Movement of a differential drive robot has non-linear dependence on the current position and orientation. A controller must be able to deal with the non-linearity of the plant. The controller must either linearize the plant and deal with special cases, or be non-linear itself.
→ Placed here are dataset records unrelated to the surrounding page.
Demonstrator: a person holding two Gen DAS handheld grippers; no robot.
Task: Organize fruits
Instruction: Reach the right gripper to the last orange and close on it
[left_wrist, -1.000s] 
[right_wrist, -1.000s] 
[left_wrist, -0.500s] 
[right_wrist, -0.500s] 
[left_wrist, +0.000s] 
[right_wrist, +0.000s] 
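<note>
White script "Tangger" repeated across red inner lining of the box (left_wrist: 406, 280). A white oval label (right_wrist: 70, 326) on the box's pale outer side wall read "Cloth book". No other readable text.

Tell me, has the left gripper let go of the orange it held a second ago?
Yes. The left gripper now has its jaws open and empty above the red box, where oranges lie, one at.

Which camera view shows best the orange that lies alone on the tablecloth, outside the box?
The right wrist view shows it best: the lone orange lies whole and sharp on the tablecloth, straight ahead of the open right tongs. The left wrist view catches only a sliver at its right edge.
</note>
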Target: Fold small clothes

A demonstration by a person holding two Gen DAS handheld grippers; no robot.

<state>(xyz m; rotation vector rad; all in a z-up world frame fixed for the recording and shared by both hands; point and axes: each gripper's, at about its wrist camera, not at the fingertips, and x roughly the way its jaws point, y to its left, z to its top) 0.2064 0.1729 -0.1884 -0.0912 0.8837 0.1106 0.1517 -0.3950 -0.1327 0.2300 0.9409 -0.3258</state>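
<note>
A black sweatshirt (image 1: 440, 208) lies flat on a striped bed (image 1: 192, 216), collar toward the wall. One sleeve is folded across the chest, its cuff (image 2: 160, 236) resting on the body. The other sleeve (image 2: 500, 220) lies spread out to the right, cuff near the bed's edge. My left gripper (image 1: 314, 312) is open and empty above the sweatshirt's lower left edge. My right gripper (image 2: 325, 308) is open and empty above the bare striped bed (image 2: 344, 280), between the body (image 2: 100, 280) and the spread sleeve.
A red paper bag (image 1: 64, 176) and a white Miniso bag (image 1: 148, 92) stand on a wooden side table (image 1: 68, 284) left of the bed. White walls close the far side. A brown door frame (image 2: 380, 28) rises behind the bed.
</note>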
Once the controller is designed, implementation on a real robotic platform presents challenges due to the varying parameters of the plant. Robots of the same model may have different motor frictions. The surface the robot maneuvers on may change (e.g. carpet to tile). Batteries will drain, providing less power over time. A feed-forward neural network controller could overcome these challenges. The network could learn the non-linearities of the plant and monitor the error for parameter changes and adapt to them. In this manner, a single controller can be designed for an ideal robot, and then used to populate a multi-robot colony without manually fine tuning the controller for each robot. This paper shall demonstrate such a controller, outlining design in simulation and implementation on Khepera robotic platforms.
机译:差动驱动机器人的运动对当前位置和方向具有非线性依赖性。控制器必须能够处理工厂的非线性问题。控制器必须要么线性化工厂并处理特殊情况,要么本身就是非线性的。一旦设计了控制器,由于工厂参数的变化,在真实的机器人平台上实施将带来挑战。相同型号的机器人可能具有不同的电机摩擦力。机器人操纵的表面可能会发生变化(例如地毯到瓷砖)。电池将耗尽,从而随着时间的流逝提供较少的电量。前馈神经网络控制器可以克服这些挑战。该网络可以了解设备的非线性并监控参数变化的误差并适应它们。通过这种方式,可以为理想的机器人设计单个控制器,然后将其用于填充多机器人群落,而无需手动为每个机器人微调控制器。本文将演示这种控制器,概述在Khepera机器人平台上的仿真和实现设计。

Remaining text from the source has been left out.